Глаза у журналиста потемнели:
— Но это как-то скучно. Не по-нашему. Как будто с куклой из тряпок.
Ну, дак вот, а уж не помню, где... Да-да, в зарослях сирени, в парке ихнем я познакомился. — Тут Владимир Иванович потёр глаза. — А вот сирень у них наша, родная, как у Онучки в полисаде. Всё чужое, а сирень — своя... А! Отвлёкся я... Она сказала — Стефанией её звать! Почти по-русски. Понять можно было. Я тоже ей представился. Она повторила: “Влядимир”. Глаза у Стефании были густо чёрные и хорошо умытые. “Краси-фо”, — повторяла она за мной. — “Кра-ра-шо”. У них тоже такая сирень растёт. Я тогда понял. У них — это в Италии.
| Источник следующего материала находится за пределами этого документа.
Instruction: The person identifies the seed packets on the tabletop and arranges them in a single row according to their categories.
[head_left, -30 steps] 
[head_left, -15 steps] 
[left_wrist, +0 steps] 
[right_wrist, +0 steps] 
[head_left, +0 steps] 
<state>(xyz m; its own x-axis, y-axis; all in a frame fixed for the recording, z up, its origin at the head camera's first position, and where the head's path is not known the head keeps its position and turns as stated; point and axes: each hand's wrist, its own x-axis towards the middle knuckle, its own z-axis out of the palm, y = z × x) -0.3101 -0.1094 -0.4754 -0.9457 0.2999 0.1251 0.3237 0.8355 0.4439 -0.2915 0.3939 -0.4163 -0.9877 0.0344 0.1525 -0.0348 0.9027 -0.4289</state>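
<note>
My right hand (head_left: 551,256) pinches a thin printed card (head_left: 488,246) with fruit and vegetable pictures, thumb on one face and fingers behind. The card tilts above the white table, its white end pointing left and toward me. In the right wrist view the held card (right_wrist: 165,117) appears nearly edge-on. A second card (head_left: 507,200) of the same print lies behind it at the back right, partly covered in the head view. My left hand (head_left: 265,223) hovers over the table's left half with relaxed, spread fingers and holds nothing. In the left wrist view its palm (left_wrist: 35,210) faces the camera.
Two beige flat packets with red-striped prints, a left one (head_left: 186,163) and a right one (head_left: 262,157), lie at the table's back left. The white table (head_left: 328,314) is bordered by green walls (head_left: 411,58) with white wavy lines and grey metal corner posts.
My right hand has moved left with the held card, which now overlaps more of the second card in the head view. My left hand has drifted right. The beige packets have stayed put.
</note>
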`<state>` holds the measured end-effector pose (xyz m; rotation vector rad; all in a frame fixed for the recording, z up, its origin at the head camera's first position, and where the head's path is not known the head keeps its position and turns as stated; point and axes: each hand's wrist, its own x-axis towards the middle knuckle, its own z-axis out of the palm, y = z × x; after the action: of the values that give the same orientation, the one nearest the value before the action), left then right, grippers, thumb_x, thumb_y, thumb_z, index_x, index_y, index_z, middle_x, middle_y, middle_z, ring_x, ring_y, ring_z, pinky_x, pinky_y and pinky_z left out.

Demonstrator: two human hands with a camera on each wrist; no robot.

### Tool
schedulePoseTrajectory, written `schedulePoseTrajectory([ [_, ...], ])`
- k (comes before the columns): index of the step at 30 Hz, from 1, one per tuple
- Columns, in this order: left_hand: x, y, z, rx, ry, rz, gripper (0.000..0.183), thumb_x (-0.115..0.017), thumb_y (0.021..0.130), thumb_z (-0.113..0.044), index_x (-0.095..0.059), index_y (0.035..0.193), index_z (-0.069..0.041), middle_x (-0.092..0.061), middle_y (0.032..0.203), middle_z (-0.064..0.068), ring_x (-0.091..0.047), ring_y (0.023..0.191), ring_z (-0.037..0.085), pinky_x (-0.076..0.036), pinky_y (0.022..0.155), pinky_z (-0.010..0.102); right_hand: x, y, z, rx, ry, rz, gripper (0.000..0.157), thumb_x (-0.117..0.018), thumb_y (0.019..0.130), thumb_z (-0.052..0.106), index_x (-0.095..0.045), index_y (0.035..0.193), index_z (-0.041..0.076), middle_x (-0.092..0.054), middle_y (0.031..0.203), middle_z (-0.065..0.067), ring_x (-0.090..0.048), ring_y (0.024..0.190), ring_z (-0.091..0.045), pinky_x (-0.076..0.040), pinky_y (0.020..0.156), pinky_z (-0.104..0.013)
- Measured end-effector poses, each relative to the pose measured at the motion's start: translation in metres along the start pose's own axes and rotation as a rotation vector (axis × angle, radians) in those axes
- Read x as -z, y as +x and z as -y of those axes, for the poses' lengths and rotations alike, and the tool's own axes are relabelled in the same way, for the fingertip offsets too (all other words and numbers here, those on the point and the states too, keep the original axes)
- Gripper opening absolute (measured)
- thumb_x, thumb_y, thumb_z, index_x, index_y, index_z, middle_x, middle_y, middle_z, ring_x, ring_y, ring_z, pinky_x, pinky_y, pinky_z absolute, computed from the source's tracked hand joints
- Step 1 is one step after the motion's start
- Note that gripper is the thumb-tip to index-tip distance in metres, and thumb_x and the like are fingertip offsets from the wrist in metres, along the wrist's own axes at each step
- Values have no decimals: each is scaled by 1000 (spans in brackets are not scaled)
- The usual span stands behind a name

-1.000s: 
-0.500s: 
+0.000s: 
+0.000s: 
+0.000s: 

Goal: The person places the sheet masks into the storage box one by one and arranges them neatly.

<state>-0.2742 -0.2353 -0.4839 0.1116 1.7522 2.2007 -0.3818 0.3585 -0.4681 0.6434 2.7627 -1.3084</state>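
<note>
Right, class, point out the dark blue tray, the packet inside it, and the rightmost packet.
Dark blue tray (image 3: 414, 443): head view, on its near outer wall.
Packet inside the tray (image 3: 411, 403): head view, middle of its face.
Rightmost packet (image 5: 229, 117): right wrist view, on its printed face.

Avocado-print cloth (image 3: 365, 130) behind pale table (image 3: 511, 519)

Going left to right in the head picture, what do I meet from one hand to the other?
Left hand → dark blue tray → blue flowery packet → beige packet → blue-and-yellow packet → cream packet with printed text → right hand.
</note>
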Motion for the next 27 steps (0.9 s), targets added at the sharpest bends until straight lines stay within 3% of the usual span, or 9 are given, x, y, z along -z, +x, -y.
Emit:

Стефания оказалась итальянкой. И эти глаза, и смуглая кожа, и этот вот запах полураспустившейся, ещё сырой сирени, смешанный с запахом её кожи, — всё это ударило то ли по мозгам, то ли по сердцу. И я тогда опьянел, без всякого шнапса. Я ей тоже видно пришёлся... Молодой был, скуластенький. Стал её подкармливать. Она всегда жадно уплетала и мои консервы, и тушёнку, и солдатские галеты. Мой полковник шоколад мне отдавал. Как потешно мазалась этим шоколадом Стефания, Стёпа! Это я её переделал на русский манер. А как она пела! Итальянцы все поют хорошо и имеют хорошую память. Веришь, нет — русский язык вполне сносно выучила. И когда, жмурясь, грызла чёрную шоколадную плитку, приговаривала: “Сердце женчины лежит черес шелуток”. У меня и деньжишки водились. В гаштет с ней ходили.
— А это самое... Это-то было? — Виталий Столяров немножко отодвинулся от порозовевшего Владимира Ивановича.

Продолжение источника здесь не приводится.